• WHAT IS BEING ASKED:
Please write out all of the data below exactly, without including the pictures.

*-*-*

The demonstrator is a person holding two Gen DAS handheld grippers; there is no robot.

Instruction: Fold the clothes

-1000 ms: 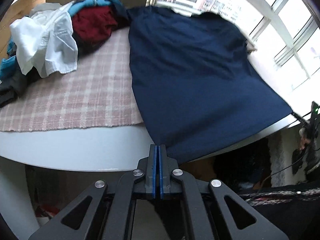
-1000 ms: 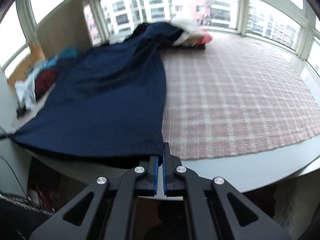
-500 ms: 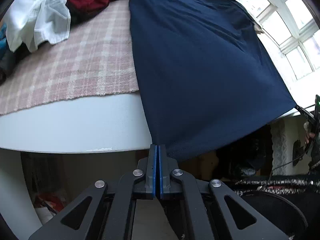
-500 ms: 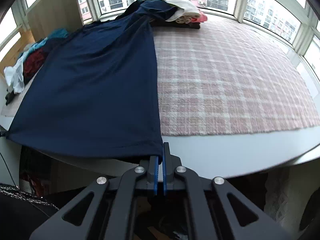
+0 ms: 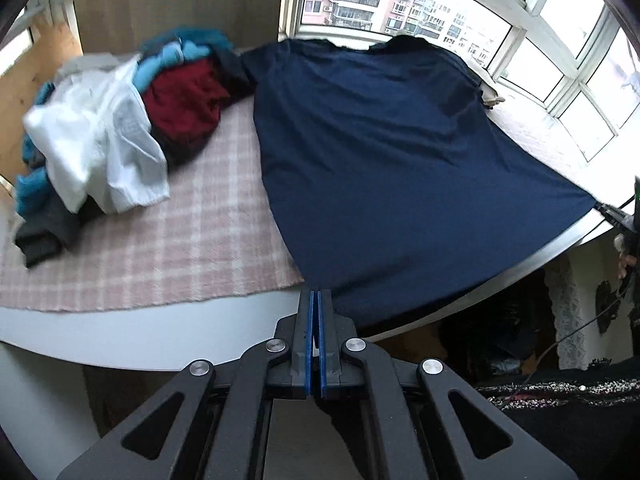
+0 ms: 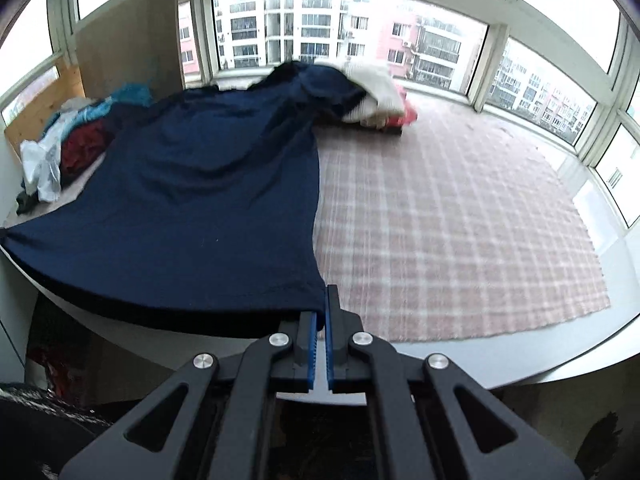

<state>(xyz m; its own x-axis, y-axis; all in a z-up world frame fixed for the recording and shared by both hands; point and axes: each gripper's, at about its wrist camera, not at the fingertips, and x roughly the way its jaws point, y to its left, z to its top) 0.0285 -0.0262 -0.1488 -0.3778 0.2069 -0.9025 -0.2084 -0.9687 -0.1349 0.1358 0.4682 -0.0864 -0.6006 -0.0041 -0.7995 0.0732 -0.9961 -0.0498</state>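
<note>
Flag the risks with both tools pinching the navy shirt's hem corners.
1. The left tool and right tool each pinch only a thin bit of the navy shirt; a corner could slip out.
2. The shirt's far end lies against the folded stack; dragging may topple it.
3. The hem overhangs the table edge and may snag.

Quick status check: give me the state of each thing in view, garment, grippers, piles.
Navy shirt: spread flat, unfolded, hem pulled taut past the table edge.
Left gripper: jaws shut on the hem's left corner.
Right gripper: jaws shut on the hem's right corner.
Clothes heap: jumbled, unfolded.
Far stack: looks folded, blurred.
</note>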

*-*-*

• RESPONSE BOX:
The demonstrator is a person holding two Gen DAS handheld grippers; there is no robot.

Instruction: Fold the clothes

-1000 ms: 
-1000 ms: 
-500 ms: 
-500 ms: 
+0 ms: 
+0 ms: 

<state>(xyz m; its own x-axis, y-axis; all in a z-up world frame fixed for the recording and shared by both hands; point and axes: each gripper's, at about its wrist camera, not at the fingertips, and x roughly the way its jaws point, y to its left, z to its top) 0.0285 -0.0262 -0.1488 -0.3778 0.2069 -0.9025 -0.2084 -0.9687 -0.1349 0.1358 0.4682 -0.0864 -0.6006 -0.0041 -0.7995 0.0732 -0.9961 -0.0498</state>
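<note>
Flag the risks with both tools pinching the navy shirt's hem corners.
1. The left tool and right tool each pinch only a thin bit of the navy shirt; a corner could slip out.
2. The shirt's far end lies against the folded stack; dragging may topple it.
3. The hem overhangs the table edge and may snag.

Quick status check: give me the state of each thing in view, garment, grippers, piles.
Navy shirt: spread flat, unfolded, hem pulled taut past the table edge.
Left gripper: jaws shut on the hem's left corner.
Right gripper: jaws shut on the hem's right corner.
Clothes heap: jumbled, unfolded.
Far stack: looks folded, blurred.
</note>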

This exercise requires no further work.